Washington's Spies: The Story of America's First Spy Ring
- Author: Alexander Rose
- Language: English
- Genre: Non-fiction
- Publisher: Bantam Books
- Publication date: April 25, 2006
- Publication place: United States
- Media type: Print (hardcover and paperback)
- Pages: 384 pp (first edition)
- ISBN: 978-0-553-80421-8

= Washington's Spies =

2006 American history book by Alexander Rose

Washington's Spies: The Story of America's First Spy Ring (2006) is a history book by Alexander Rose, based on the stories of four real-life childhood friends who formed the Culper spy ring that affected the course of the Revolutionary War.
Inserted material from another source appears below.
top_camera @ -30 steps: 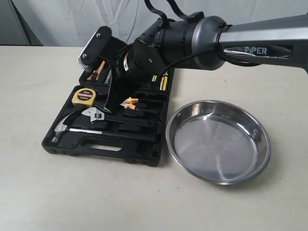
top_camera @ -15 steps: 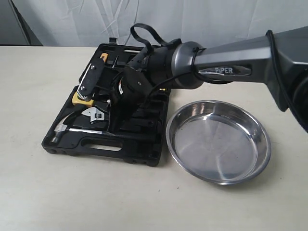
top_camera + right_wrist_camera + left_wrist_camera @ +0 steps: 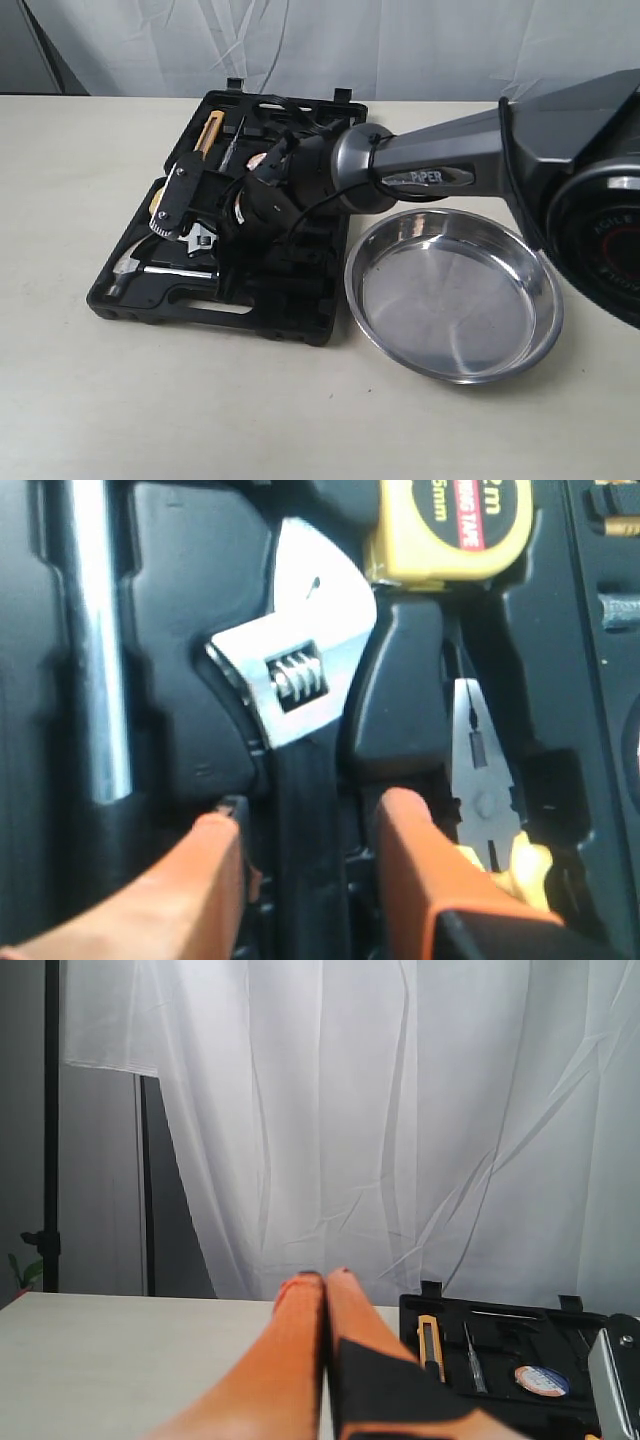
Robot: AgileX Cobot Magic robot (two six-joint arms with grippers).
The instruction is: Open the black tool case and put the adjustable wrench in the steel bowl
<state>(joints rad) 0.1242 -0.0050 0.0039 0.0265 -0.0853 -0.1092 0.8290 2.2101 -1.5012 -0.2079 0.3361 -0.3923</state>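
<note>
The right gripper (image 3: 310,815) is held low in the opened tool case (image 3: 270,310), jaws parted astride the handle of the adjustable wrench (image 3: 300,670), nothing clamped; the steel bowl (image 3: 455,295) is set back along its arm; the left gripper (image 3: 325,1278) is pressed closed, empty

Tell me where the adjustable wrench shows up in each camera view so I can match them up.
Exterior view: the adjustable wrench lies in the open case, its silver head showing beside the gripper.
Left wrist view: not in it.
Right wrist view: centre, handle between the right gripper's open fingers.
Shared landmark: the hammer beside it, in the exterior and right wrist views.
</note>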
In an interview with the National Review, Rose stated he used the website of the Library of Congress to research the letters by George Washington and those in the Culper Ring, as well as newspapers from the period and various writings left by those involved.

The book was adapted into the AMC period drama series, Turn: Washington's Spies, which premiered April 6, 2014. The series stars Jamie Bell as Abraham Woodhull, Seth Numrich as Benjamin Tallmadge, Daniel Henshall as Caleb Brewster and Heather Lind as Anna Strong, with Ian Kahn as George Washington.

The Chicago Tribune called the book "fascinating."